The smaller blood volumes in infants and young children place them at risk for blood loss due to clotting of the dialyzer; thus, anticoagulation is required with acute intermittent HD for pediatric AKI. Heparin is the most commonly used anticoagulant for intermittent HD. A loading dose of heparin may be given at the start of dialysis followed by intermittent bolus heparin doses. To monitor therapy, the activated partial thromboplastin time (aPTT) or activated clotting time (ACT) may be used. The aPTT should be kept at 1.2–1.5 times the baseline, and the ACT between 120 and 180 s. When heparin is utilized, platelet count should be monitored frequently to assess for development of heparin-induced thrombocytopenia [110]. In coagulopathic patients, heparin-free dialysis can be performed by intermittently flushing the circuit with 0.9% saline; unfortunately, this method increases the ultrafiltration target and decreases dialysis efficiency [111,112,113]. When using saline anticoagulation, the filter pressure should be monitored, and dialyzer inspected for early clot formation. Regional citrate anticoagulation is also an alternative to systemic heparin anticoagulation in the coagulopathic patient [114] requiring HD for AKI.
Complications
HD in young children can be challenging due to the smaller patient blood volume. This problem is accentuated in the critically ill child, where pressor infusion may be required to support the systemic blood pressure. Moreover, these children may have acute respiratory distress syndrome with hypoxemia or other associated clinical problems such as congestive heart failure or cerebral edema. Therefore, maintenance of an adequate blood pressure in these children is critical to alleviate tissue hypoxia.

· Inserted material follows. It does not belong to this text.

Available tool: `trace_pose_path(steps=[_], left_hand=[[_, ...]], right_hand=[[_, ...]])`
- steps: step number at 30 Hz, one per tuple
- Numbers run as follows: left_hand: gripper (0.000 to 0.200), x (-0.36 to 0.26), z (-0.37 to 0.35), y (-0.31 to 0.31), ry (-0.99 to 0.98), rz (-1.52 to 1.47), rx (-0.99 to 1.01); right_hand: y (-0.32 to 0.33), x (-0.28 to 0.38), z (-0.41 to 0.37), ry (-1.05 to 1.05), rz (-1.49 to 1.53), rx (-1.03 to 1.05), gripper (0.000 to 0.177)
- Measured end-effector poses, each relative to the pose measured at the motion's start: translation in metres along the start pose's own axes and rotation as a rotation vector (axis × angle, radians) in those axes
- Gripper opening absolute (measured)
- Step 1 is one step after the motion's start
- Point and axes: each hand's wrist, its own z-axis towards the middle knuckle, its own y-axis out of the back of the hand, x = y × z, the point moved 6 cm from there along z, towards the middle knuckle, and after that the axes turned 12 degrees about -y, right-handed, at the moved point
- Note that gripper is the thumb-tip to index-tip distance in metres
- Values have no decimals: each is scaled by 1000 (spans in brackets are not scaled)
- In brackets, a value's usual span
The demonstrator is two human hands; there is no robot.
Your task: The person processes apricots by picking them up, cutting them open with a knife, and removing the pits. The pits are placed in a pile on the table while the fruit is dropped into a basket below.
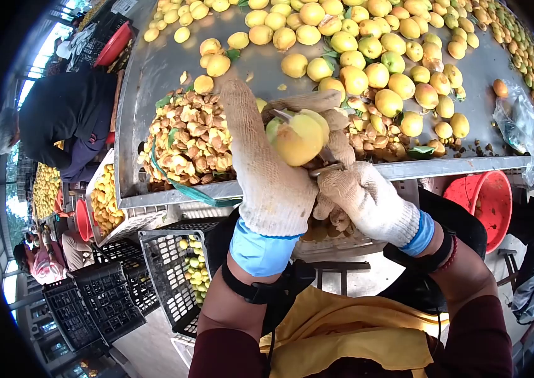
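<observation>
My left hand (267,170), in a cotton work glove over a blue inner glove, is closed around a yellow apricot (301,140), its thumb stretched upward. A thin metal tip pokes out at the fruit's top left. My right hand (358,192), gloved likewise, pinches a small metal pitting knife (326,169) against the fruit's lower right side. Both hands are over the front edge of a metal table (172,63). To the left of the fruit lies a heap of brown-orange apricot pits (190,135); whole apricots (377,74) spread behind it.
The table's raised metal rim (405,169) runs across in front of me. A clear plastic bag (519,116) hangs over it at right, above a red bucket (482,208). Below left, a black crate (172,277) contains greenish-yellow fruit. A person (68,120) bends over work at far left.
</observation>
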Motion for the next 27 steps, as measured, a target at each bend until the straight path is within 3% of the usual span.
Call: trace_pose_path(steps=[2, 3, 6, 7, 8, 10, 11, 15, 17, 21, 24, 25, 26, 27], left_hand=[[83, 10, 4, 3, 95, -71, -87], [92, 17, 4, 7, 188, -141, -175], [92, 1, 6, 9, 101, -20, -244], [95, -4, 9, 3, 101, -219, -345], [95, -6, 9, 6, 100, -220, -342], [94, -11, 9, -3, 76, -179, 65], [90, 9, 0, 7, 179, -160, -189], [89, 5, -7, 12, 128, 4, -272], [87, -15, 3, -6, -63, 160, 82], [87, 9, -3, 7, -44, 174, 148], [88, -8, 12, -8, -44, 74, 232], [92, 0, 13, 0, 10, -119, 230], [95, 8, 13, 8, 63, -312, 224], [99, 11, 12, 12, 118, -504, 215]], right_hand=[[-1, 0, -1, -118, -121, 5, 40], [-2, -3, 2, -43, -89, -9, 39], [-8, -7, 3, -146, 89, 139, 37], [-11, -3, 3, -143, 60, 188, 37], [-11, -2, 3, -140, 60, 186, 37], [-15, 0, 1, -111, 86, 204, 41], [-18, 0, 1, -97, 98, 217, 43], [-18, -1, -4, -91, 68, 195, 47], [-17, 2, -8, 5, -15, 197, 46], [-15, 7, -19, 202, -186, 195, 46], [-12, 2, -25, 170, -51, 107, 40], [-8, 11, -29, 330, -327, 145, 36], [-3, 13, -31, 334, -328, 149, 36], [-4, 3, -29, 21, -151, 278, 35]])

Rapid HD using dialyzers with larger surface areas in patients with very high plasma blood urea nitrogen (BUN) concentrations may result in the dialysis disequilibrium syndrome, characterized by neurological symptoms such as fatigue, headache, nausea, vomiting, altered consciousness, convulsions, and coma [115]. Patients with AKI may be at increased risk due to catabolism (high BUN) and pre-existing neurological compromise related to the acute illness. Measures to prevent the disequilibrium syndrome include decreasing the initial dialysis dose, increasing dialysate sodium concentration (143–146 mmol/L), and administration of osmotically active substances such as IV mannitol (0.5–1 g/kg) to prevent rapid osmolar shifts that can cause cerebral edema [116].

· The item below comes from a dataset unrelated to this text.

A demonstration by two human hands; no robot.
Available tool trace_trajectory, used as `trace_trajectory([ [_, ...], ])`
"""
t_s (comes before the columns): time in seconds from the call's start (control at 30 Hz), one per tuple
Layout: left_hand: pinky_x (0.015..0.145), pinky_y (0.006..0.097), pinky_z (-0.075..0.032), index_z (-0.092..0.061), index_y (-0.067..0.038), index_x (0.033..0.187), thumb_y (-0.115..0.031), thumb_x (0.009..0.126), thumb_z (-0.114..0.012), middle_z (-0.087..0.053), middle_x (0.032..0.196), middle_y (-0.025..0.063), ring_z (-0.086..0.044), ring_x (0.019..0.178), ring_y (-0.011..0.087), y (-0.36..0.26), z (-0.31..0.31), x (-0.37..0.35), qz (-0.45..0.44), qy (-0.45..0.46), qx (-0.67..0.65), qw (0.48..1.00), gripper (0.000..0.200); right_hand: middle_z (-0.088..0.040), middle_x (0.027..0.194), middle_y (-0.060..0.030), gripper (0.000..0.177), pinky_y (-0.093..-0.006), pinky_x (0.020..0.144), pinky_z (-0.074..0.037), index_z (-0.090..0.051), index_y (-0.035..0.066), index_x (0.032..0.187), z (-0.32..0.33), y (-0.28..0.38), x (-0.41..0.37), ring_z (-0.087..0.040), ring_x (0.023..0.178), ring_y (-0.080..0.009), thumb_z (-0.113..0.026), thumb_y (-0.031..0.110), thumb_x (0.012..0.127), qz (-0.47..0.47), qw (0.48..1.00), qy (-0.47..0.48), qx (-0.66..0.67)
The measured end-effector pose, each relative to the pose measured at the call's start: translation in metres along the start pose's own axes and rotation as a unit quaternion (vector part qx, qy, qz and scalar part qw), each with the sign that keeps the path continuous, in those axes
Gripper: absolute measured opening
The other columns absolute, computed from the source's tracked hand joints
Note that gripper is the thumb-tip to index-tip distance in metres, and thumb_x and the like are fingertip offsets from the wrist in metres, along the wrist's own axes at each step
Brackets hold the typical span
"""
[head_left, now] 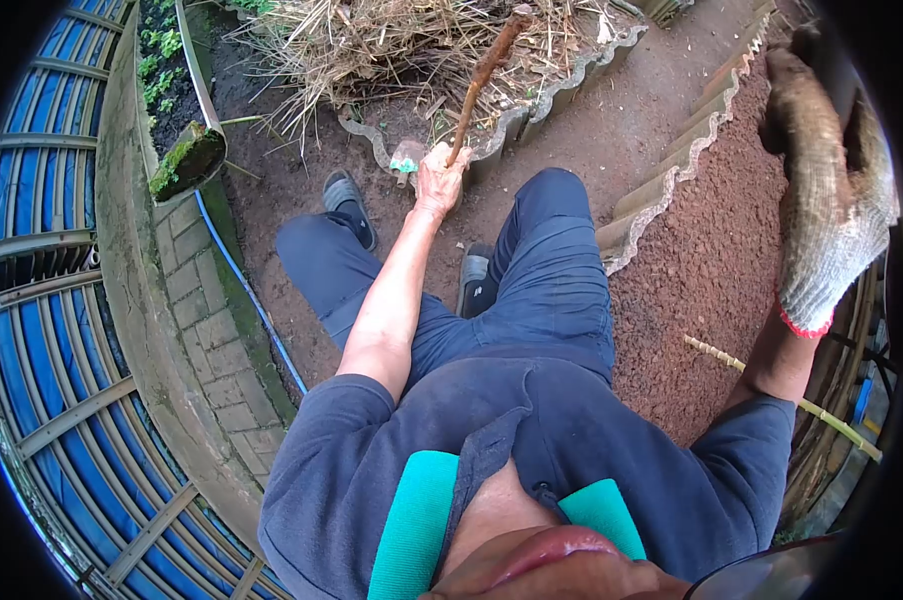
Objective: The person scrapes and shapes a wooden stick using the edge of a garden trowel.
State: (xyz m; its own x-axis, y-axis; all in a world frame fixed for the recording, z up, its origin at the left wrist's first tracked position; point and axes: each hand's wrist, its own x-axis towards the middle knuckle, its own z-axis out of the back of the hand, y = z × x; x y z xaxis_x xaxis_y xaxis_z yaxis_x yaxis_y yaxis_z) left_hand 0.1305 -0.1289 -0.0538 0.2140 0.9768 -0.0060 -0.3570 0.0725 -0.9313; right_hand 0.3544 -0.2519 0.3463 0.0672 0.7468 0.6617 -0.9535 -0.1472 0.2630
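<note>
My left hand [438, 180], bare, is closed around the lower end of a rough brown stick [486, 80]. The stick slants up and to the right, its far end over the straw [371, 50]. Just left of that hand stands a small grey piece with a green and white patch [407, 160], close to the edging of the bed. My right hand [821, 190] wears a soiled knit glove with a red cuff. It is raised at the far right beside the bed of brown soil [696, 270], thumb apart from the fingers, whose tips fade into the dark edge of the view.
Wavy grey edging sheets [661, 200] border both beds, with a dirt path [621, 120] between them. A mossy block [188, 160], a brick strip [206, 300] and a blue hose [246, 280] lie left. Bamboo slats over blue sheeting [46, 370] stand farther left. A yellowish cane [841, 428] lies right.
</note>
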Motion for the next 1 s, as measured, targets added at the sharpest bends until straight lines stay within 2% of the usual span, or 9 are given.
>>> trace_trajectory([
  [0.13, 0.065, 0.0338, -0.046, -0.062, -0.001, 0.079, -0.025, 0.092, -0.066, -0.06, 0.072, 0.0072, -0.055, 0.067, 0.0171, 0.006, -0.003, 0.005, -0.052, -0.019, 0.01, 0.998, 0.028, -0.072, 0.11, -0.0123, 0.038, -0.0322, 0.082, -0.058, -0.066, 0.008, 0.122, -0.027, -0.022, -0.016, -0.072, 0.095, -0.0239, -0.075, 0.014, 0.086, 0.186, 0.955, 0.164, -0.166],
  [0.33, 0.069, 0.0326, -0.048, -0.064, 0.001, 0.082, -0.025, 0.092, -0.067, -0.062, 0.073, 0.0072, -0.059, 0.072, 0.0176, -0.001, 0.0, 0.002, -0.008, 0.01, 0.007, 1.0, 0.027, -0.072, 0.103, -0.0105, 0.036, -0.0284, 0.071, -0.059, -0.066, 0.006, 0.121, -0.009, -0.002, -0.002, -0.071, 0.083, -0.018, -0.074, 0.021, 0.089, -0.015, 0.998, -0.057, 0.014],
  [0.4, 0.067, 0.0342, -0.047, -0.064, 0.001, 0.08, -0.025, 0.092, -0.066, -0.062, 0.073, 0.0075, -0.058, 0.071, 0.0181, 0.008, -0.005, 0.006, -0.018, -0.005, 0.002, 1.0, 0.028, -0.072, 0.106, -0.0129, 0.036, -0.0317, 0.079, -0.059, -0.066, 0.006, 0.12, -0.028, -0.021, -0.009, -0.072, 0.089, -0.0233, -0.075, 0.016, 0.086, 0.176, 0.982, 0.032, -0.062],
  [0.47, 0.065, 0.0339, -0.045, -0.065, -0.001, 0.079, -0.025, 0.091, -0.067, -0.061, 0.072, 0.0055, -0.056, 0.069, 0.0169, 0.003, -0.006, 0.006, -0.018, 0.003, -0.01, 1.0, 0.028, -0.072, 0.109, -0.0149, 0.038, -0.0345, 0.087, -0.058, -0.066, 0.005, 0.12, -0.031, -0.015, -0.021, -0.072, 0.095, -0.0276, -0.076, 0.013, 0.084, 0.141, 0.971, 0.155, -0.116],
  [0.5, 0.065, 0.0335, -0.045, -0.065, -0.001, 0.079, -0.026, 0.091, -0.067, -0.061, 0.071, 0.005, -0.056, 0.068, 0.0163, 0.002, -0.007, 0.008, -0.004, 0.009, -0.019, 1.0, 0.027, -0.072, 0.107, -0.0136, 0.038, -0.0332, 0.086, -0.058, -0.067, 0.005, 0.119, -0.025, -0.019, -0.01, -0.072, 0.095, -0.025, -0.077, 0.016, 0.084, 0.199, 0.973, 0.073, -0.092],
  [0.63, 0.064, 0.0325, -0.045, -0.065, -0.003, 0.077, -0.026, 0.091, -0.067, -0.058, 0.068, 0.0039, -0.054, 0.066, 0.014, 0.013, -0.008, 0.002, -0.02, 0.002, -0.017, 1.0, 0.027, -0.073, 0.103, -0.0092, 0.032, -0.0301, 0.078, -0.059, -0.07, 0.005, 0.115, -0.005, 0.006, -0.002, -0.071, 0.091, -0.014, -0.075, 0.022, 0.088, -0.178, 0.977, -0.074, 0.095],
  [0.73, 0.066, 0.0331, -0.047, -0.064, -0.003, 0.079, -0.026, 0.091, -0.068, -0.059, 0.068, 0.0074, -0.057, 0.067, 0.0193, 0.015, -0.01, 0.007, -0.024, -0.002, 0.018, 1.0, 0.026, -0.073, 0.1, -0.0097, 0.03, -0.0325, 0.074, -0.059, -0.07, 0.007, 0.115, -0.035, -0.011, -0.014, -0.071, 0.087, -0.0177, -0.075, 0.017, 0.088, 0.237, 0.953, 0.121, -0.142],
  [0.93, 0.068, 0.0348, -0.048, -0.062, -0.002, 0.081, -0.024, 0.091, -0.069, -0.06, 0.074, 0.0092, -0.059, 0.071, 0.022, 0.019, -0.008, 0.004, -0.045, -0.023, 0.024, 0.998, 0.025, -0.072, 0.103, -0.0091, 0.028, -0.0273, 0.07, -0.061, -0.071, 0.009, 0.112, -0.016, 0.011, -0.001, -0.072, 0.08, -0.0173, -0.076, 0.022, 0.087, -0.073, 0.993, -0.072, -0.055],
  [1.0, 0.067, 0.0336, -0.047, -0.061, -0.001, 0.08, -0.021, 0.09, -0.069, -0.059, 0.075, 0.0067, -0.057, 0.071, 0.0176, 0.018, -0.007, 0.009, 0.011, -0.005, 0.017, 1.0, 0.024, -0.073, 0.103, -0.0075, 0.028, -0.0283, 0.074, -0.06, -0.072, 0.009, 0.111, -0.023, 0.001, -0.003, -0.072, 0.082, -0.0178, -0.078, 0.02, 0.086, -0.027, 0.997, -0.069, -0.023],
])
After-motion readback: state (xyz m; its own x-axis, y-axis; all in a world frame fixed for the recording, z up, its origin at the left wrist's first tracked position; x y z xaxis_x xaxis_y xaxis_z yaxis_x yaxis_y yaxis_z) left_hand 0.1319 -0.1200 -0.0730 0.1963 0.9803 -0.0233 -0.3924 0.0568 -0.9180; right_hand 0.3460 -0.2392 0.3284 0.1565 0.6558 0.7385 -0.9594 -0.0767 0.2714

Hypotension is one of the most common complications with acute intermittent HD and occurs in part due to rapid fluid and solute removal. Technical advances in the delivery of HD have dramatically reduced the propensity for intradialytic hypotension. The use of volume-controlled dialysis machines and biocompatible synthetic dialysis membranes helped decrease the incidence of intradialytic hypotension. In adult studies, it has been demonstrated that priming the circuit with isotonic saline, discontinuing vasodilator therapy, keeping the dialysate sodium greater than 145 mmol/L and setting the dialysate temperature to below 37 °C result in lesser hemodynamic instability and better outcomes [117]. See Table 52.3 for a summary of recommendations to minimize hemodynamic instability with acute HD. Additionally, use of in-line noninvasive blood volume monitoring to minimize abrupt changes in extracellular volume is useful in young children with hemodynamic instability where large acute changes in extracellular volume are not well tolerated [118]. This method of performing intradialytic noninvasive blood volume monitoring indicates intravascular blood volume change during the dialysis session (Fig. 52.3).

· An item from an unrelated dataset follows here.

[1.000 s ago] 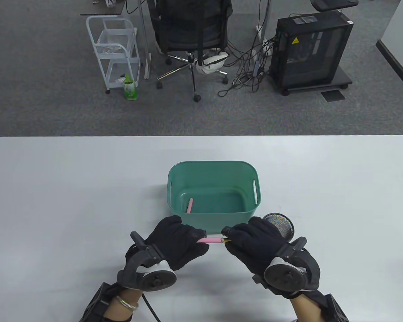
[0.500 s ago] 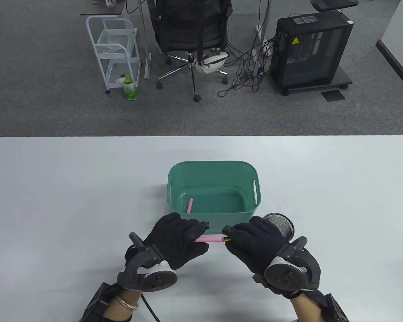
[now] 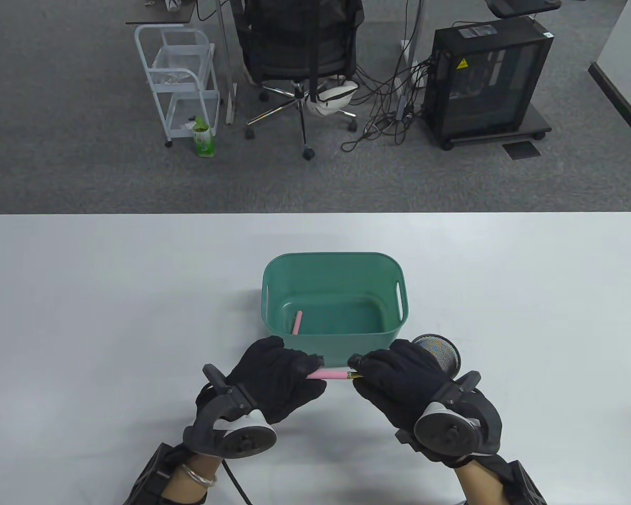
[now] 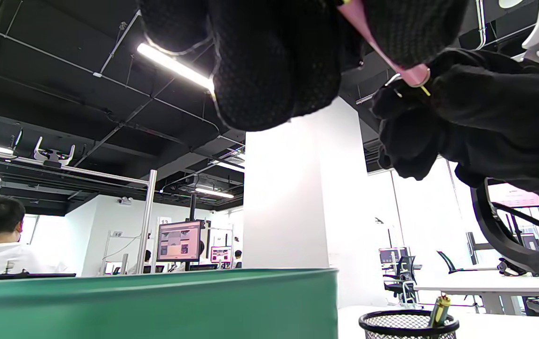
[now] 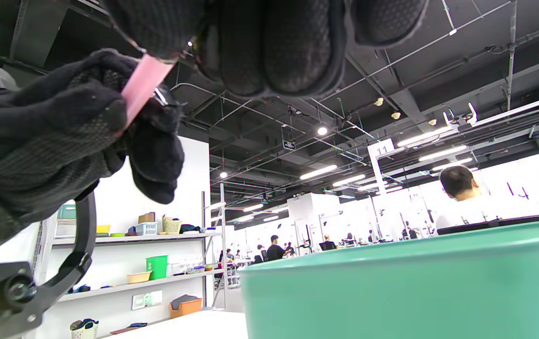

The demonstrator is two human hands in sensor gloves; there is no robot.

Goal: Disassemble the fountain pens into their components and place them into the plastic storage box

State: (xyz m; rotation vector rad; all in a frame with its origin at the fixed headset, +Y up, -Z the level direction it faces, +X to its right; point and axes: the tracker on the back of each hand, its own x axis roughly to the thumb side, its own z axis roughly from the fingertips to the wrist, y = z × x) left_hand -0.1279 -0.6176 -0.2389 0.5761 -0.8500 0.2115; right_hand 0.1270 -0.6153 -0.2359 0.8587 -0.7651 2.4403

Catheter site complications are possible in acute HD and include infection at the catheter exit site, catheter malfunction, and risk of hematologic disturbance (e.g. bleeding, clot). In the event of signs of infection such as fever, line blood cultures should be obtained, and empiric antibiotics started. There is also risk for clotting of the extracorporeal system in acute HD; this can place patients at risk for acute blood loss if the blood is unable to be returned to the patient.
Continuous Renal Replacement Therapies
CRRT is now widely available in pediatric centers throughout the world, and in some has become the preferred method of RRT. CRRT in AKI offers several advantages over traditional dialysis methods when used in critically ill, unstable patients. Because CRRT is continuous, removal of solutes and modification of the volume and composition of the extracellular fluid occur gradually. Unstable patients, who are often intolerant of the abrupt fluid volume and solute concentration changes that accompany standard HD treatments, can be successfully treated with CRRT. The precision and stability with which fluid and electrolyte balance can be maintained using CRRT is unmatched by any currently available dialysis therapies, except perhaps the extended HD techniques mentioned in the following section.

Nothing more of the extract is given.